Chronique œcuménique : Fluctuat nec mergitur !

 

Petit parcours…

 

La commission œcuménique approfondit son travail sur les passages d’une Eglise à l’autre, y compris des ministres. Douleurs, exigences, richesse des parcours, ces témoignages bouleversent et questionnent nos Eglises au plan pastoral, théologique, liturgique.

 

Le CECEF, outre son habituel échange sur les questions de société en France et dans le monde, entame un travail interne sur le dialogue inter-religieux. Il prépare aussi le rassemblement européen de Sibiu 2007 et invite les Régions et provinces de nos Eglises françaises à organiser des rassemblements régionaux(si possible transfrontaliers) sur le thème général et les thématiques des ateliers.

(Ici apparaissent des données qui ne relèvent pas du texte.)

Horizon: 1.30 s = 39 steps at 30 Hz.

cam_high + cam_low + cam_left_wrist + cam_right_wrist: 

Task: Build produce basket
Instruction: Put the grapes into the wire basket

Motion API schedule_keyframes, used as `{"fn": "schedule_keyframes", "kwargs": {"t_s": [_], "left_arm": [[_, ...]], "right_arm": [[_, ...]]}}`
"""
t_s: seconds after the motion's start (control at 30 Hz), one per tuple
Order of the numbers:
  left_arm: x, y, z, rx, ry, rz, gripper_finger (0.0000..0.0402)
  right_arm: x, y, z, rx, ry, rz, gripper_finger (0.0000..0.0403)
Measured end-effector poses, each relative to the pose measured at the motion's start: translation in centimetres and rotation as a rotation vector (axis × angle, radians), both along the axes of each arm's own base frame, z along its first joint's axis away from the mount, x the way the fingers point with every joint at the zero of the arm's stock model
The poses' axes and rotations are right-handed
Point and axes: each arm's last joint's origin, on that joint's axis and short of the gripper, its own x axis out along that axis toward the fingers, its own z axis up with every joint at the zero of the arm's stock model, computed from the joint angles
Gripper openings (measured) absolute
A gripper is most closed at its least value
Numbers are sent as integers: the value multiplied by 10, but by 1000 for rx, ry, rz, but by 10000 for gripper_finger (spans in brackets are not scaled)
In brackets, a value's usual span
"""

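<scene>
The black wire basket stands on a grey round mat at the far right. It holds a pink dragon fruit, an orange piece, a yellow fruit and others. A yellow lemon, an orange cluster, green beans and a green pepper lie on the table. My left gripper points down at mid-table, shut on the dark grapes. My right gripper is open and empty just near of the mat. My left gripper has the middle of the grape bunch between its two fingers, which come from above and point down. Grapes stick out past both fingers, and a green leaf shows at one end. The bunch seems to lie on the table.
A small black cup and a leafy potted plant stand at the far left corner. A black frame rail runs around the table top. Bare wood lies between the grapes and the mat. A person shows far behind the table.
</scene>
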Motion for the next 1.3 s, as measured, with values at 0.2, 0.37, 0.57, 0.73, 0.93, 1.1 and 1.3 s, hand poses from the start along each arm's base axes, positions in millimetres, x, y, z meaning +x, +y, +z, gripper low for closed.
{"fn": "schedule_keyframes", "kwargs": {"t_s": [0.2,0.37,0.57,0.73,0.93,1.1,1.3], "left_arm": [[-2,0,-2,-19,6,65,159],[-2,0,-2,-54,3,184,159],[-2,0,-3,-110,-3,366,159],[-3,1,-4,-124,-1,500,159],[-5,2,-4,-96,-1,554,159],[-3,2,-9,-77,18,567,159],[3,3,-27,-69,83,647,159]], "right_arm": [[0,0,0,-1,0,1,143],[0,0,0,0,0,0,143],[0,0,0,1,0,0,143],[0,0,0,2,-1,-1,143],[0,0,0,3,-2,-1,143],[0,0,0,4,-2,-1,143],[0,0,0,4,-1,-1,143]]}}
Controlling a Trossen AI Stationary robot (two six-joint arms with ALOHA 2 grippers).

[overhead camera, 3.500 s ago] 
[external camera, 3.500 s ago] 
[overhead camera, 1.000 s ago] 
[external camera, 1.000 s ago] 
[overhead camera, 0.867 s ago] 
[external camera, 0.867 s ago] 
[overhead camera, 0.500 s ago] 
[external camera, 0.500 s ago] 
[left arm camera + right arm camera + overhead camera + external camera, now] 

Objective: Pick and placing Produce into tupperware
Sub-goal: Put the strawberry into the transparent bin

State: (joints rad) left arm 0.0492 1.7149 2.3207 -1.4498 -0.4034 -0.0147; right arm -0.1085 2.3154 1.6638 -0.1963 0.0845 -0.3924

En fin janvier, les délégués nationaux lanceront à Rome le processus.

 

Le Forum œcuménique de novembre rassemblait cette fois-ci délégués protestants, orthodoxes, anglicans et catholiques. Il s’est aussi projeté sur Sibiu 2007 avec pour projet, un voyage commun de la délégation française (une centaine, principalement les délégués) pour resserrer la fraternité et renforcer le réseau des délégués oecuméniques locaux et régionaux.

 

La rencontre annuelle orthodoxes/protestants a surtout insisté sur la nécessité de vulgariser les nombreux dialogues protestants/orthodoxes internationaux qui n’ont pour l’instant pas d’écho chez nous. Un petit groupe de jeunes théologiens devrait être créé.

 

Une marche œcuménique dans le Désert du Sinaï a rassemblé pendant une semaine, 8 protestants, des orthodoxes, maronites, catholiques latins et coptes. Le Désert et la marche commune sont propices à la découverte des richesses des autres confessions, à la levée de bien des préjugés, mais aussi à la prise de conscience de nos propres résistances à la conversion. Pourquoi pas des marches de ce type en France ?

 

Sur France Culture, après la série sur l’œcuménisme de novembre, le culte de la semaine de prière pour l’unité du 22 janvier sera consacré à l’Assemble mondiale de Porto Alegre, avec l’ensemble vocalSystem 20 qui a spécialement adapté les cantiques d’Amérique latine pour cette occasion.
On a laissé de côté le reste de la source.